===== GIVEN INFORMATION

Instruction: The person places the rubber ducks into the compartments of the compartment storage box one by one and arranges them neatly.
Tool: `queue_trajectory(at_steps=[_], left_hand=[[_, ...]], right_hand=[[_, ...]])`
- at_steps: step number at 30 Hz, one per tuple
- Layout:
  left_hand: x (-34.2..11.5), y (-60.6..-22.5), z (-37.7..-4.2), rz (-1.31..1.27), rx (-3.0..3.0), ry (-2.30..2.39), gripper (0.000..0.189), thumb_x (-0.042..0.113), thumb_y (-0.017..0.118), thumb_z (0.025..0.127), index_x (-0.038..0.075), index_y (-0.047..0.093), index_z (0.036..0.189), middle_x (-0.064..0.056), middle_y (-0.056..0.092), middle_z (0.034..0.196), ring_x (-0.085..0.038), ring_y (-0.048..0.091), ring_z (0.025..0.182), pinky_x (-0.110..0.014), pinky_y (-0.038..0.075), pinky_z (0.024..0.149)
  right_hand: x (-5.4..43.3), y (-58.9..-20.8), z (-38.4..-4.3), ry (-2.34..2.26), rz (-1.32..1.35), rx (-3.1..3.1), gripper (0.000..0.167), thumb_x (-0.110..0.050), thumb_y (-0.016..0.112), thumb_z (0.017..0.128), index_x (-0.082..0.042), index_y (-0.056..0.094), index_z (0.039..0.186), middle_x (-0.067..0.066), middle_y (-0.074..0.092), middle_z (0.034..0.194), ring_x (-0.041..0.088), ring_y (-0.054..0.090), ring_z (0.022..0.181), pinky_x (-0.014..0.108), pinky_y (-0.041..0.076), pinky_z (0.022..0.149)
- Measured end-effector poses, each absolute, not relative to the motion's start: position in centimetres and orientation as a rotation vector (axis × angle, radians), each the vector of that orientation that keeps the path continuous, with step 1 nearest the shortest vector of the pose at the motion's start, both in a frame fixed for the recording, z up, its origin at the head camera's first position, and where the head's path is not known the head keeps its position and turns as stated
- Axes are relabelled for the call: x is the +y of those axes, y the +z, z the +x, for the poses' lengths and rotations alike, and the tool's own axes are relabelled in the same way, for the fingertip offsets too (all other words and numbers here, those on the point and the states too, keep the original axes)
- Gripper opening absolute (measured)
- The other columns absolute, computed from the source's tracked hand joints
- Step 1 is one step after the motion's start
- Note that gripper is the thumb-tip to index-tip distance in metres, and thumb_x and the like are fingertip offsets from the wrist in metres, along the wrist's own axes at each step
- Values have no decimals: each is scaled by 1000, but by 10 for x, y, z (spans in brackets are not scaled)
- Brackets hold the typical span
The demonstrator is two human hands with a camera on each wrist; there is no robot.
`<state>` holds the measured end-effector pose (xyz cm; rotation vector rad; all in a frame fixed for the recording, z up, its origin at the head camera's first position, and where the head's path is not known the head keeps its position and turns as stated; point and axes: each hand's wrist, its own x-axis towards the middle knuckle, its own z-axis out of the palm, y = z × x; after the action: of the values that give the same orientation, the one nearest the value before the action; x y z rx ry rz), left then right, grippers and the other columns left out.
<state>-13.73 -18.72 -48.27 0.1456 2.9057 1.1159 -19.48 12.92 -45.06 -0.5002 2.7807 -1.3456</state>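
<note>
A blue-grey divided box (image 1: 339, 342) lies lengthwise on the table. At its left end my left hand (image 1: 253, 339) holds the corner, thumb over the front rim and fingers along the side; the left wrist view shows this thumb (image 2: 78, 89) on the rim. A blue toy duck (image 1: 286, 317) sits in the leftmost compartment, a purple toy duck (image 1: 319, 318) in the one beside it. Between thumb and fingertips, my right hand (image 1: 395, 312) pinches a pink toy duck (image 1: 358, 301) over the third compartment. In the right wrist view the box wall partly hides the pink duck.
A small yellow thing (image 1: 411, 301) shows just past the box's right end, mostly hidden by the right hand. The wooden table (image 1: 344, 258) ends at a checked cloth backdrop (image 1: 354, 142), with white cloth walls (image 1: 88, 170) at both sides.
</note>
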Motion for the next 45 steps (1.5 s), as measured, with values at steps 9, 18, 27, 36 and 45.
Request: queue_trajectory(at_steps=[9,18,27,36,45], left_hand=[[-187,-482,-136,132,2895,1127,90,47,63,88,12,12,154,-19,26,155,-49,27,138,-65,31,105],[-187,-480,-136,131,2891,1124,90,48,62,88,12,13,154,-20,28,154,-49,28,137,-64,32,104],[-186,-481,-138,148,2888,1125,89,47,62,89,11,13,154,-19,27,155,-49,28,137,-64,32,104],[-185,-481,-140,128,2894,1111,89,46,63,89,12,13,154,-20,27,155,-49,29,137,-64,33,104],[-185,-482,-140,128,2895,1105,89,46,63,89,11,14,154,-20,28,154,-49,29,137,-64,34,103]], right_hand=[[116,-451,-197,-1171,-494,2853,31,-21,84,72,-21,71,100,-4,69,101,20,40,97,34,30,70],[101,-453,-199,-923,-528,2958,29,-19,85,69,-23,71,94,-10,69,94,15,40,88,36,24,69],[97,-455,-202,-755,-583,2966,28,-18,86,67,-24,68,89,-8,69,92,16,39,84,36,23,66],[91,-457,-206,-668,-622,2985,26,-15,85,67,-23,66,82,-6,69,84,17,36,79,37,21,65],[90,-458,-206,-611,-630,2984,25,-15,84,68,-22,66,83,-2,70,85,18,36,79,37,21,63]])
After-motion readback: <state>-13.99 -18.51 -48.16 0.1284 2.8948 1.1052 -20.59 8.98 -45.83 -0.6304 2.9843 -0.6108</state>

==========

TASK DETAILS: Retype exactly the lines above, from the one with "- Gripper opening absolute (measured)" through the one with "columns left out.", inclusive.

ANSWER BOX:
- Gripper opening absolute (measured)
- The other columns absolute, computed from the source's tracked hand joints
- Step 1 is one step after the motion's start
- Note that gripper is the thumb-tip to index-tip distance in metres, and thumb_x and the like are fingertip offsets from the wrist in metres, along the wrist's own axes at each step
- Values have no decimals: each is scaled by 1000, but by 10 for x, y, z (spans in brackets are not scaled)
- Brackets hold the typical span
The demonstrator is two human hands with a camera on each wrist; there is no robot.
`<state>` holds the measured end-effector pose (xyz cm; rotation vector rad; all in a frame fixed for the recording, z up, its origin at the head camera's first position, and where the head's path is not known the head keeps its position and turns as stated; point and axes: each hand's wrist, its own x-axis towards the middle knuckle, its own z-axis out of the palm, y = z × x; after the action: of the values that give the same orientation, the one nearest the value before the action; x y z rx ry rz), left then right, grippers and the other columns left out.

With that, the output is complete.